James Webb Telescope Takes First Image: The Deepest View So Far – Knowledge

It is the most expensive and the most ambitious space telescope that mankind has ever owned: it has been in place since the end of January James Webb Space Telescope (JWST) in orbit around the L2 Lagrange point – about 1.5 million kilometers from Earth. Gradually, in space, the giant sun shield and mirrors were unfolded. For a long time, the engineers at Nasa, Esa and the Canadian space agency CSA had trembled as to whether something else would go wrong that would affect the major international project or even turn it into a nine billion euro heap of space junk. But everything went – with the exception of a few micrometeorite impacts, which ended lightly – practically perfectly. The technicians could breathe easy. The first test images were already taken for the calibration, which gave an idea of ​​what the telescope can do.

This test image from the James Webb telescope was taken over a period of eight days in early May. Stars can be recognized by their rays, everything else is galaxies.

(Photo: -/dpa)

On Monday, US President Joe Biden presented the first scientific image taken by the telescope. More spectacular pictures are to follow on Tuesday.

The picture, which the world public is now seeing for the first time, resembles a classic recording of Webbs predecessor, the Hubble-Space Telescope. That Webb fixed his gaze on a cluster of galaxies called SMACS 0723. The name stands for the southern extension (S) of the Massive Cluster Survey (MACS), a series of observations that have long cataloged particularly large clusters of galaxies. The section of sky now shown corresponds to about a grain of sand held at arm’s length compared to the entire universe, said NASA.

The galaxy cluster acts as a lens

In fact, the image is not about SMACS 0723 itself, but about what can be seen behind it. Because the galaxy cluster is so massive that it acts as a gravitational lens, amplifying and distorting the light from other objects. It acts as a natural telescope, helping to make very distant, faintly shining galaxies visible – at least for the super-sensitive eyes of the astronomer Webb-Telescopes. This creates a kind of panorama of this part of the sky, in which numerous galaxies can be seen at different distances and at different stages of their development.
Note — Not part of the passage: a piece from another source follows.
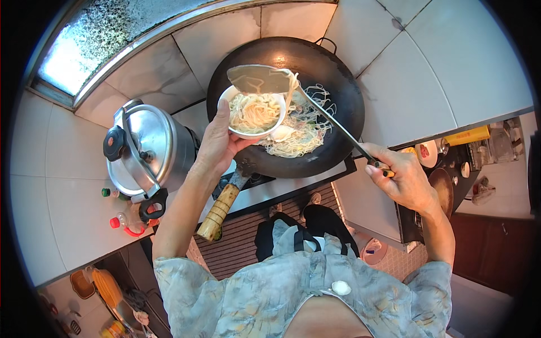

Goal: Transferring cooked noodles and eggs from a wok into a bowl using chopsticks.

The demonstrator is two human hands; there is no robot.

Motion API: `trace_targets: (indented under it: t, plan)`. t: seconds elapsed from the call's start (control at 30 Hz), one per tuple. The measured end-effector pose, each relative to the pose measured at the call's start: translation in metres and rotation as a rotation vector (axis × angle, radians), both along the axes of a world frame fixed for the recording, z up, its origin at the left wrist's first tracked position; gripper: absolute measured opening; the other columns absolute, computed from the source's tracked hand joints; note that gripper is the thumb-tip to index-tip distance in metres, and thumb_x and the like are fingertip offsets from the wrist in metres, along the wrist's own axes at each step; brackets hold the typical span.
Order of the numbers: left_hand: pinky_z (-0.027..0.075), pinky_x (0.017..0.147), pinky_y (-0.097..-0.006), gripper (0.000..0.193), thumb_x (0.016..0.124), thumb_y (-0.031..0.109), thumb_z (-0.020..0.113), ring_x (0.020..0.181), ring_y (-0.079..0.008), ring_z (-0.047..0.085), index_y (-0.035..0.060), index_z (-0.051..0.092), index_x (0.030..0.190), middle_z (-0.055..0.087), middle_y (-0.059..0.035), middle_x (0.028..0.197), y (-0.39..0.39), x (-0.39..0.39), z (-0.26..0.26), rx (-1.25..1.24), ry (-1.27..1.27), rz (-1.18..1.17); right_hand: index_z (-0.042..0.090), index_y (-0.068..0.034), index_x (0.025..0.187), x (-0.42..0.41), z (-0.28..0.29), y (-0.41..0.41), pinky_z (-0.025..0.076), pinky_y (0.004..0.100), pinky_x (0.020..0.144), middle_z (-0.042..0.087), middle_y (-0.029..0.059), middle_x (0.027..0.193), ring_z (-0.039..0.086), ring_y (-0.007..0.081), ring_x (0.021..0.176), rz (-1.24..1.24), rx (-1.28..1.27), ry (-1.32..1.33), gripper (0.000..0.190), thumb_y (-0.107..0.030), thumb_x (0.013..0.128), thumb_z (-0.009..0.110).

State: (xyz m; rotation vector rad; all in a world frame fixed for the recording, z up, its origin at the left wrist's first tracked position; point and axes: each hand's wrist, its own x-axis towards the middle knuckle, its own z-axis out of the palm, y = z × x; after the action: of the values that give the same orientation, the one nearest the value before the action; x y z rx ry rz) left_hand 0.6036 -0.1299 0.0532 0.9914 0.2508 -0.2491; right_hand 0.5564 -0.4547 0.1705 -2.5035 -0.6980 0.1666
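Note:
A white bowl full of noodles is held by my left hand over the left side of a large dark wok. My right hand grips the wooden end of a metal wok spatula; its blade is tilted above the bowl's far rim, with noodle strands hanging from it near the shaft. In the wok lie more noodles in broth, and a whitish piece, perhaps egg, close to the bowl. The wok's wooden handle points toward me on the left.
A metal pressure cooker stands left of the wok. Bottles, one a clear bottle with a red cap, are below it. Tiled walls rise behind the stove. A counter at right holds a bowl, a brown pan lid and jars.

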Motion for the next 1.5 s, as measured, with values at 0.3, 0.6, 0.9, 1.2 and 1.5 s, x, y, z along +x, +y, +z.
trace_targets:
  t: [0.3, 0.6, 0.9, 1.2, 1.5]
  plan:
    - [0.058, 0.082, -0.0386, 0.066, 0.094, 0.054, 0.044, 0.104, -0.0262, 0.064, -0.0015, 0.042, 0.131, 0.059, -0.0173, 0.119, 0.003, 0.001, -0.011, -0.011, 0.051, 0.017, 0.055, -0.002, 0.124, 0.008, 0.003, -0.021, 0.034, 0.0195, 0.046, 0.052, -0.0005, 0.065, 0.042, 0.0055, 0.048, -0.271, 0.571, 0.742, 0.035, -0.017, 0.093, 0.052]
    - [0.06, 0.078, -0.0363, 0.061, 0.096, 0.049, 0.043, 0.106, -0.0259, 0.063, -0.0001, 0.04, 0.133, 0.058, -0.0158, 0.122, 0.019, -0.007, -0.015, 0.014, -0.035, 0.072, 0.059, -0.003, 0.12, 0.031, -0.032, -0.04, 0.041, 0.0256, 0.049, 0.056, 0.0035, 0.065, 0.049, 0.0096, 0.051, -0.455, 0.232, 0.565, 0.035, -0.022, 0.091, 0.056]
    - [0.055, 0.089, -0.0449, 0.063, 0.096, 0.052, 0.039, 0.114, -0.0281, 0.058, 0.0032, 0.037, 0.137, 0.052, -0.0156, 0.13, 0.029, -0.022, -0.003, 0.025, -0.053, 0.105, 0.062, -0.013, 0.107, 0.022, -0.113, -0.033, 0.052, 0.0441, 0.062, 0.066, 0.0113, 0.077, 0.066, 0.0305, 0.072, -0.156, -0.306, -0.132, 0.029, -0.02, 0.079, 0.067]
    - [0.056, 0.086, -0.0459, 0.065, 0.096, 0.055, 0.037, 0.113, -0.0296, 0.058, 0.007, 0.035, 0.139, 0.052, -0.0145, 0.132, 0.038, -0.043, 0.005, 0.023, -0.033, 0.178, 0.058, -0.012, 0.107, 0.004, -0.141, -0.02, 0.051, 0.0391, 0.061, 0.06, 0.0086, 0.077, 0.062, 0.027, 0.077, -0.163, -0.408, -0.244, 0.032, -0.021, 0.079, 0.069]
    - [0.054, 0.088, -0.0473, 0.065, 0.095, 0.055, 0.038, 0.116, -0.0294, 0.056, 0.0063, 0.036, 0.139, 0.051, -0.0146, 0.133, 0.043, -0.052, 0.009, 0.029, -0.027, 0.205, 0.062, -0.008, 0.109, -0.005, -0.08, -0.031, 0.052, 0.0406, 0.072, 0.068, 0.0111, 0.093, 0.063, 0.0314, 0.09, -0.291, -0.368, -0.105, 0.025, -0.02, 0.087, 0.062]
It is the deepest look into the past of the universe that humans have ever managed – but it should only be the beginning. “The picture will not hold the record for long,” said Marcia Rieke of the University of Arizona, head of a camera team at the Webb-telescopes, the New York Times. “But it clearly shows the power of this telescope.”

Astronomy: An illustration of the JWST, with gold mirror and heat shield.

An illustration of the JWST, with gold mirror and heat shield.

(Photo: Adriana Manrique Gutierrez/dpa)

Nice Hubble In 1995 he took the first panoramic picture called “Hubble Deep Field”, which is now one of the classics of astronomy. In the years that followed, several follow-up images were taken, showing a total of 265,000 galaxies up to 13.3 billion light-years away – meaning the light came from the early days of the universe, just around 400 million years after the Big Bang. Webb is said to have the potential to approach the Big Bang by up to 100 million years.

Astronomy: That "Hubble Ultra Deep Field"a recording from 2004.

The “Hubble Ultra Deep Field”, an image from 2004.

(Photo: NASA/AFP)

That Webb-Telescope is Hubble clearly superior; his resolution is thanks Webbs enormous size better, and the telescope can pick up light of other wavelengths. While Hubble was particularly strong in the optical and ultraviolet ranges Webb especially with infrared light. This is an advantage if you want to look deep into space and thus far into the past: the further away an object is, the more its light is distorted by the expansion of space into the infrared range. In addition, infrared light can see through dust in space.